Documentation Center
AlienVault® USM Appliance™

Policy Consequences

Applies to Product: USM Appliance™ AlienVault OSSIM®

Policy consequences define the ways in which USM Appliance responds to events that trigger the specified policy conditions. You can use consequences to assist you in automatically evaluating elements such as the risk of events, and responding accordingly.

Consequences section from Policy.

Actions

Actions are performed when the conditions of the designated policy are met. Click the Actions area (green) to display the corresponding section at the bottom of the page. You need to create the actions first before activating them for your policy. See Create an Action for further information.

SIEM

The SIEM column displays whether or not SIEM processing is active (Yes), or inactive (No). Click the SIEM area (green) to display the corresponding section at the bottom of the page.

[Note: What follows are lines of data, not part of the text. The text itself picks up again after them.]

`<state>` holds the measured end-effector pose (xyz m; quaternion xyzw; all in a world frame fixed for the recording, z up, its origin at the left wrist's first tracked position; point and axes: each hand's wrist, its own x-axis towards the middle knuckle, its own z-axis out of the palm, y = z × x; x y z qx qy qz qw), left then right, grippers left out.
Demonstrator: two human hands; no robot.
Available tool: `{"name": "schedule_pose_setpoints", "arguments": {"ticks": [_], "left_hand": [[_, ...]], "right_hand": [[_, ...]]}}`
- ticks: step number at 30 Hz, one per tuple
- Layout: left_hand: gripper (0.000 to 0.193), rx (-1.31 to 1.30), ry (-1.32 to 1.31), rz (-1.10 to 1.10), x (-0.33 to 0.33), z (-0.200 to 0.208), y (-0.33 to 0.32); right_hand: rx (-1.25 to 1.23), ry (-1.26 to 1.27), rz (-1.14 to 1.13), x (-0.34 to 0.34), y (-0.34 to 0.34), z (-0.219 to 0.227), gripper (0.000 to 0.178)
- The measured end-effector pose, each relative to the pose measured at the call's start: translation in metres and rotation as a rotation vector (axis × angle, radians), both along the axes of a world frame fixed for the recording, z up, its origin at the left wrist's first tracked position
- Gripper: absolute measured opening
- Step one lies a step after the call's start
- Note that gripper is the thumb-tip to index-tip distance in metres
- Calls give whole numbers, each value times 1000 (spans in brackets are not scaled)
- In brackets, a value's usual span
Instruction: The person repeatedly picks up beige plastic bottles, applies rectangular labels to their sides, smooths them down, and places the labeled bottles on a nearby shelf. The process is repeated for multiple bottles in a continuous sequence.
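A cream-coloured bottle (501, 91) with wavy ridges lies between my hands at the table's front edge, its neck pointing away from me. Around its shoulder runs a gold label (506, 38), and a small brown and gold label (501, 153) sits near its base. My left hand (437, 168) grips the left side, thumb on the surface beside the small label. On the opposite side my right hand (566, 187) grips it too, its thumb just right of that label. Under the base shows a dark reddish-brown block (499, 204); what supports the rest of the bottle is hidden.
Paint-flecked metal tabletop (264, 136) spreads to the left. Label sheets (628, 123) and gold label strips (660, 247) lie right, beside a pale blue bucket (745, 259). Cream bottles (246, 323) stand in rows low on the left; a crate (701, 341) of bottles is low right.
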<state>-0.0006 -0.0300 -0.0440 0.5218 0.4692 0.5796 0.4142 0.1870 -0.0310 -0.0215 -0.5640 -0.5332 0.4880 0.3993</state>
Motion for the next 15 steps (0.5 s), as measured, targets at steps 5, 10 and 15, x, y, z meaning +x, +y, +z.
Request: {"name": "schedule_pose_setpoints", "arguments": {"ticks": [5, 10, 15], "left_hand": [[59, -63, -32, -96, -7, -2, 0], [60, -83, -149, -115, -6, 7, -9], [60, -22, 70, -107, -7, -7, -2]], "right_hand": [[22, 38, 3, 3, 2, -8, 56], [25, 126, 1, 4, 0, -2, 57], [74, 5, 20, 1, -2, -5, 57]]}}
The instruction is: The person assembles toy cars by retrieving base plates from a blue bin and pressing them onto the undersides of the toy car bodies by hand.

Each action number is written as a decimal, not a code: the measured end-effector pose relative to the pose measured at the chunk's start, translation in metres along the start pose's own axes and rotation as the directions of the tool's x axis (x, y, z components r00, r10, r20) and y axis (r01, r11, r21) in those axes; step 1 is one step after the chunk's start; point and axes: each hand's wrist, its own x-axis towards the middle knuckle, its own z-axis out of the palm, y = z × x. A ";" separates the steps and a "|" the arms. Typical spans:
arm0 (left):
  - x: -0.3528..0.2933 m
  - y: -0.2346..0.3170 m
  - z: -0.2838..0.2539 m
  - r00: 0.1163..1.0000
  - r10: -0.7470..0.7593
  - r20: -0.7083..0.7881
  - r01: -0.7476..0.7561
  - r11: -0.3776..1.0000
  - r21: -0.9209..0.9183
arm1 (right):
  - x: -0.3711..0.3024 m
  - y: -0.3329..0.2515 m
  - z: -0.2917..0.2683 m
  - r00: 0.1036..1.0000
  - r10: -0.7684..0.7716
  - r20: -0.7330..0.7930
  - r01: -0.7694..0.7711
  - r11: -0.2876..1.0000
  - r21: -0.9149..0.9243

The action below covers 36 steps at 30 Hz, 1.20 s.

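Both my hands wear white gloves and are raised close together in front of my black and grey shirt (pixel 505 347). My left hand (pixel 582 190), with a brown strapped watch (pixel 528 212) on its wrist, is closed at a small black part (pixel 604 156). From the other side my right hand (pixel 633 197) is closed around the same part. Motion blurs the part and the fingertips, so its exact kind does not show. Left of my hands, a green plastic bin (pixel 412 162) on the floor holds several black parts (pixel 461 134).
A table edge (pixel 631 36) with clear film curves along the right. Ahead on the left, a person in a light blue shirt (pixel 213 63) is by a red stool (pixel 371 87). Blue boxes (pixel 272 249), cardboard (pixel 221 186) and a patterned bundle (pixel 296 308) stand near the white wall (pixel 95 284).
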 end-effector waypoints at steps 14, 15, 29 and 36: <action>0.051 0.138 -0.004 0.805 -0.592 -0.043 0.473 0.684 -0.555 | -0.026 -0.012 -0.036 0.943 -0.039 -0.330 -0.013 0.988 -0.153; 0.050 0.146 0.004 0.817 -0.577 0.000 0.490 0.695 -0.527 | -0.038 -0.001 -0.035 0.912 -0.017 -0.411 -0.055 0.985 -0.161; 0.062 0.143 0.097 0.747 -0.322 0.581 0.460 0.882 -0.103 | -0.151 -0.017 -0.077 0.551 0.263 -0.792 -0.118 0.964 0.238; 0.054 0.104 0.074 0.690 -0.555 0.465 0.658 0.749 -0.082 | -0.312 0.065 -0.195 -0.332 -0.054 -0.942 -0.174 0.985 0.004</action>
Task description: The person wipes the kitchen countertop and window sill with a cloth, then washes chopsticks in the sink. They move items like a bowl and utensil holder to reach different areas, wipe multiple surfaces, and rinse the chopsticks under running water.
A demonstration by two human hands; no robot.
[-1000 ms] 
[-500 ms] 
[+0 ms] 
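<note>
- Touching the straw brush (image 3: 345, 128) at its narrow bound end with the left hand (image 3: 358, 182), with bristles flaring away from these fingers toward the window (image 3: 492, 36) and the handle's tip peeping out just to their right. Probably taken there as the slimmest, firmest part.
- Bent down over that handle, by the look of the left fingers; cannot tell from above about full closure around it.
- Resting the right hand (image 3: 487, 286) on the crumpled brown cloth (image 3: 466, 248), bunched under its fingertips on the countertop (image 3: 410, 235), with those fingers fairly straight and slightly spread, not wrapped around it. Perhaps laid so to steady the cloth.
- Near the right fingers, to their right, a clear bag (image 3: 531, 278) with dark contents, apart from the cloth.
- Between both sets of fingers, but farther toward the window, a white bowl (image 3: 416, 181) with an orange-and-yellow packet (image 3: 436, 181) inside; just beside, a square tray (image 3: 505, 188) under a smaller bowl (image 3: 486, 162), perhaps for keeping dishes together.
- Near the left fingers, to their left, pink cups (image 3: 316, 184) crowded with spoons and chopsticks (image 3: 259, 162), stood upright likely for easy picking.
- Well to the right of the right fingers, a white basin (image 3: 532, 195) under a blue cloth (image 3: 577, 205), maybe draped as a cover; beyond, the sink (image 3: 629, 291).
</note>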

When SIEM processing is set to Yes, you can also modify the individual options.

  • Set Event Priority — Changes the priority assigned by USM Appliance to events matching the policy conditions, scored from 0-5, with 0 being a non-priority and 5 being the highest importance.

    Changing the event priority would alter the calculated Risk, therefore turning an event into an alarm, or an alarm into an event.
  • Risk Assessment — Looks at asset value, event priority, and event reliability to evaluate the Risk value of the event.
  • Logical Correlation — Performs logical correlation as configured in correlation directives. See also: Correlation Directives.
  • Cross-correlation — Performs cross-correlation related to events. See also: Cross-Correlation.
  • SQL Storage — Stores events in the SIEM database.

When only SQL Storage is set to No, it instructs USM Appliance to perform risk assessment and correlation on the event but do to store it in the SIEM database. The benefit is that you will see an alarm triggered by this event if the calculated risk is above 1, but you will not find this event in the database, saving the storage space.

Alternatively, you can also turn off SIEM processing. See Tutorial: Configure a Policy to Discard Events for a concrete example.

Logger

The Logger consequence determines whether the event will be logged and digitally signed. In the policy settings, Logger always refers to the local logger, and not the remote logger.

  • Line — Digitally signs every log received. This ensures immediate protection from log tampering, but is processing-intensive.
  • Block — Digitally signs a block of logs every hour, or whenever the log file is larger than 100 MB. This is the most commonly used signing approach and meets most compliance requirements, but the unsigned block of logs is not secure from being edited until it is signed.

Forwarding

Forwards events to other USM Appliance Servers.

All events are forwarded to one USM Appliance Server by default. You can use forwarding consequences to configure a subset of events to be forwarded from a remote server to an alternate server, such as a a federated server.

Having Logger set to yes and Forwarding set to no will have all events sent to the local logger. This takes precedent over what is configured in the Servers tab (as set up in the Configure the USM Appliance Logger after Deployment chapter) for all events that fall under the policy's conditions.

AlienVault OSSIM Limitations: USM Appliance includes more robust policies built into the environment, but you are allowed to customize and build your own rules based on your needs in AlienVault OSSIM.